Re: [PATCH v3 05/11] xprtrdma: Do not wait if ib_post_send() fails

Chuck Lever <chuck.lever@xxxxxxxxxx> · Thu, 10 Mar 2016 10:58:46 -0500

> On Mar 10, 2016, at 10:54 AM, Steve Wise <swise@xxxxxxxxxxxxxxxxxxxxx> wrote:
> 
>>>>>>>> Moving the QP into error state right after with rdma_disconnect
>>>>>>>> you are not sure that none of the subset of the invalidations
>>>>>>>> that _were_ posted completed and you get the corresponding MRs
>>>>>>>> in a bogus state...
>>>>>>> 
>>>>>>> Moving the QP to error state and then draining the CQs means
>>>>>>> that all LOCAL_INV WRs that managed to get posted will get
>>>>>>> completed or flushed.
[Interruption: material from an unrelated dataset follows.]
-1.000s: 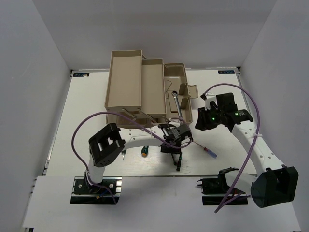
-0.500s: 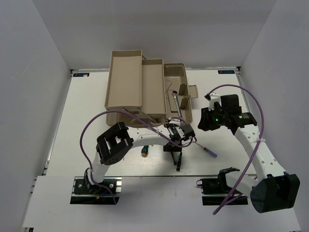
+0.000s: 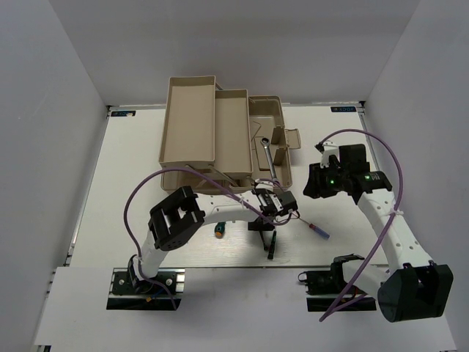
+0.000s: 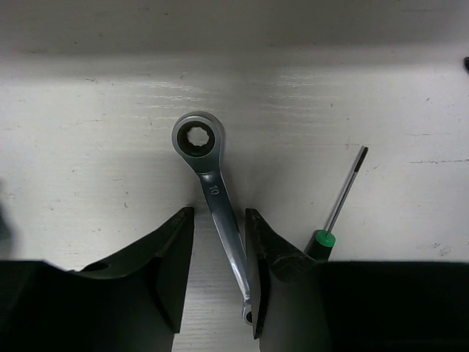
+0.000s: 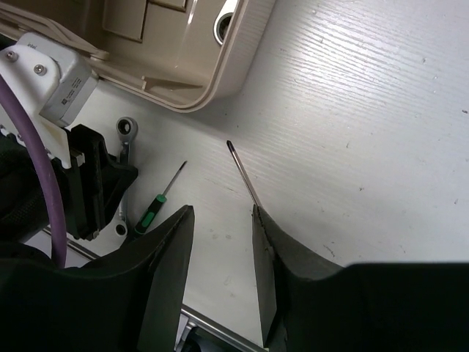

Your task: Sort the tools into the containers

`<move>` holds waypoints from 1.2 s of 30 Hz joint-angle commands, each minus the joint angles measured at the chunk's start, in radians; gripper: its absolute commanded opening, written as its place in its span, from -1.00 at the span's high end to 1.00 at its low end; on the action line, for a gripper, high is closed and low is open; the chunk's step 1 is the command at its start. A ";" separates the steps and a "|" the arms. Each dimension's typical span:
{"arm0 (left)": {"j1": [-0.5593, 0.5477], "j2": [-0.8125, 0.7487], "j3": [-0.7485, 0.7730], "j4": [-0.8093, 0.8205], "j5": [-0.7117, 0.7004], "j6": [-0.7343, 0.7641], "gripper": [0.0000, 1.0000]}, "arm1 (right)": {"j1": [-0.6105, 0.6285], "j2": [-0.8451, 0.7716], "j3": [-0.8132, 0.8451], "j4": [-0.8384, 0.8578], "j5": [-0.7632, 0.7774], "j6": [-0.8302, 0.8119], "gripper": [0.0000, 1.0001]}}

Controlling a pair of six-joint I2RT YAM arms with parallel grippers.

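1. Wrench (image 4: 214,192) lies flat on the table (image 4: 80,147). Its handle runs between the left fingers (image 4: 157,271), which stand partly open astride it with a gap on one side.
2. Green-handled screwdriver (image 4: 322,239) lies just beside it.
3. Right fingers (image 5: 165,271) hang partly open, holding nothing, over the shaft of a thin screwdriver (image 5: 242,172).
4. Second wrench (image 3: 265,155) lies in the beige tub (image 3: 267,110).
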 commanded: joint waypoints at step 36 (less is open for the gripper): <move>-0.054 -0.237 -0.099 0.041 0.013 0.293 1.00 | -0.095 -0.017 -0.025 -0.035 0.010 -0.040 -0.03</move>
That's already handled today.
>>>>>>> 
>>>>>>> It's the WRs that didn't get posted that I'm worried about
>>>>>>> in this patch.
>>>>>>> 
>>>>>>> Are there RDMA consumers in the kernel that use that third
>>>>>>> argument to recover when LOCAL_INV WRs cannot be posted?
>>>>>> 
>>>>>> None :)
>>>>>> 
>>>>>>>>> I suppose I could reset these MRs instead (that is,
>>>>>>>>> pass them to ib_dereg_mr).
>>>>>>>> 
>>>>>>>> Or, just wait for a completion for those that were posted
>>>>>>>> and then all the MRs are in a consistent state.
>>>>>>> 
>>>>>>> When a LOCAL_INV completes with IB_WC_SUCCESS, the associated
>>>>>>> MR is in a known state (ie, invalid).
>>>>>>> 
>>>>>>> The WRs that flush mean the associated MRs are not in a known
>>>>>>> state. Sometimes the MR state is different than the hardware
>>>>>>> state, for example. Trying to do anything with one of these
>>>>>>> inconsistent MRs results in IB_WC_BIND_MW_ERR until the thing
>>>>>>> is deregistered.
>>>>>> 
>>>>>> Correct.
>>>>>> 
>>>>> 
>>>>> It is legal to invalidate an MR that is not in the valid state.  So you
>>> don't
>>>>> have to deregister it, you can assume it is valid and post another LINV
> WR.
>>>> 
>>>> I've tried that. Once the MR is inconsistent, even LOCAL_INV
>>>> does not work.
>>>> 
>>> 
>>> Maybe IB Verbs don't mandate that invalidating an invalid MR must be
> allowed?
>>> (looking at the verbs spec now).
>> 
> 
> IB Verbs doesn't have specify this requirement.  iW verbs does.  So transport
> independent applications cannot rely on it.  So ib_dereg_mr() seems to be the
> only thing you can do.
> 
>> If the MR is truly invalid, then there is no issue, and
>> the second LOCAL_INV completes successfully.
>> 
>> The problem is after a flushed LOCAL_INV, the MR state
>> sometimes does not match the hardware state. The MR is
>> neither registered or invalid.
>> 
> 
> There is a difference, at least with iWARP devices, between the MR state: VALID
> vs INVALID, and if the MR is allocated or not.
> 
>> A flushed LOCAL_INV tells you nothing more than that the
>> LOCAL_INV didn't complete. The MR state at that point is
>> unknown.
>> 
> 
> With respect to iWARP and cxgb4: when you allocate a fastreg MR, HW has an entry
> for that MR and it is marked "allocated".  The MR record in HW also has a state:
> VALID or INVALID.  While the MR is "allocated" you can post WRs to invalidate it
> which changes the state to INVALID, or fast-register memory which makes it
> VALID.  Regardless of what happens on any given QP, the MR remains "allocated"
> until you call ib_dereg_mr().  So at least for cxgb4, you could in fact just
> post another LINV to get it back to a known state that allows subsequent
> fast-reg WRs.
> 
> Perhaps IB devices don't work this way.
> 
> What error did you get when you tried just doing an LINV after a flush?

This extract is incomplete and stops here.